Following an indecisive action at Jankovo, Napoleon, on 7 February 1807, with 30,000 men under his corps commanders Murat and Marshal Nicolas Soult, met the Russian army of 67,000 near the small village of Preussisch Eylau in Poland. The Russians drew up in a line running roughly from the north to the east behind the town. The French were drawn up from just northwest of the town down to the southeast. Hostilities began when, probably ignorant of the enemy’s presence, Napoleon’s own baggage train entered Eylau in search of cover for the night. Bitter street fighting ensued, accompanied by intense combat in the town graveyard. Eylau changed hands several times until Bennigsen conceded the place to the French and pulled back to a ridge behind the town, leaving around 4,000 casualties on each side. With French supply wagons lagging behind the army and the Russian supply system on the verge of collapse, both sides suffered from severe shortages of food. Worse still for Bennigsen, loss of the village forced his men to spend the night in subzero temperatures. During the evening 15,000 French reinforcements arrived, with an equal number again expected on the following day under Marshal Louis Davout. To the northwest stood a corps under Marshal Michel Ney, operating independently to keep the 9,000 Prussians under General Anton Wilhelm Lestocq from uniting with the Russians, but with orders to join the main body on the eighth.

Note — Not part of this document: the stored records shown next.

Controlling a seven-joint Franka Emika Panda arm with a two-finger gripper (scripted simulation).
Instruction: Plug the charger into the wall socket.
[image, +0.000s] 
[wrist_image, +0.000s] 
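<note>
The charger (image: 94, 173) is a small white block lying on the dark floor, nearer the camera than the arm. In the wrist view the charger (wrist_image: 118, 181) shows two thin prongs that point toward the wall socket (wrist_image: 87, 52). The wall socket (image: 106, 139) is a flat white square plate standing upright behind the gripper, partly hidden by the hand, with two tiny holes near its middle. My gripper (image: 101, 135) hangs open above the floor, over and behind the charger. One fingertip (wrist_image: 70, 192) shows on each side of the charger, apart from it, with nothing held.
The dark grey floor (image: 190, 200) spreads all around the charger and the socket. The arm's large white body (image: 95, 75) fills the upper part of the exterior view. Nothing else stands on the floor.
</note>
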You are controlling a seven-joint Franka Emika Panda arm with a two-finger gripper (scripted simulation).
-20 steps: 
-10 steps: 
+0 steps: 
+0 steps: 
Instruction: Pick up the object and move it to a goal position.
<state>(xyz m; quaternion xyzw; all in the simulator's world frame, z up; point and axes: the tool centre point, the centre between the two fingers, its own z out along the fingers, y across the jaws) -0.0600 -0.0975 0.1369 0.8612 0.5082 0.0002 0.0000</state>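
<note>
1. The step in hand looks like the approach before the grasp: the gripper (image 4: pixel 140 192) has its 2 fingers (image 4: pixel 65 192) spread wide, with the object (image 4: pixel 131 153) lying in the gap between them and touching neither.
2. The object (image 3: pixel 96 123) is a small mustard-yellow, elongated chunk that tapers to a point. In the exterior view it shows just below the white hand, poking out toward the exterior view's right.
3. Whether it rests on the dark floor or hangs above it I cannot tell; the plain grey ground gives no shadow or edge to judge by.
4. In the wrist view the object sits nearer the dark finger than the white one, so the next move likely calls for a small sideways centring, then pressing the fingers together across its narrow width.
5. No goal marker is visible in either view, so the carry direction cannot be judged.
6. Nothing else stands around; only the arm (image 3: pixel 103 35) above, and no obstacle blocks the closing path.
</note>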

The size of the respective armies during the second day’s fighting remains unknown, but it is estimated that though Napoleon was clearly outnumbered in the morning, the successive appearance of troops over the course of the day increased the strength of each side until they stood about equal-perhaps 75,000 men, but with Bennigsen enjoying a clear superiority in artillery: 460 guns to about 200 for Napoleon.
The French, occupying heights slightly north of the town and only 1,200 yards from the Russian positions, stood in expectation of a frontal attack. At about 8:00 A. M. the massed artillery of the Russians opened the battle with a bombardment that left the village of Eylau ablaze, but in concentrating their guns at relatively short range they exposed themselves to counterbattery fire from the French, whose accuracy soon began to tell. Amid a shrieking blizzard, Soult, supported by cavalry under General Antoine Lasalle, carried out a diversionary attack against the Russian right to deflect attention from the arrival of Davout from the southwest, where Napoleon hoped the decisive blow would be delivered. At about 9:00 A. M., however, Soult was beaten off by the stoic Russians, and General Louis Friant’s division (the advance guard of Davout’s corps) was effectively stalled by an attack at about the same time by a large body of Russian cavalry.
The stage was set for even more carnage. With both his flanks seriously threatened, Napoleon ordered the 9,000 men under Marshal Pierre Augereau, on the French right, to counterattack the Russian center, with a division under General Louis St. Hilaire in support. Augereau’s ill health and the atrocious weather conditions ensured that the attack ended in grisly chaos. The columns became separated, and Augereau’s men-advancing blindly and losing their way-ended up walking directly into the mouths of seventy massed Russian guns. A withering bombardment ensued, while the beleaguered French troops were also subjected to fire from their own artillery, whose gunners could not make out anything through the swirling snow. By 10:30-in under an hour-Augereau’s corps had all but been destroyed, with over 5,000 killed and wounded, Augereau included among the latter, and St. Hilaire’s men had been halted in their tracks.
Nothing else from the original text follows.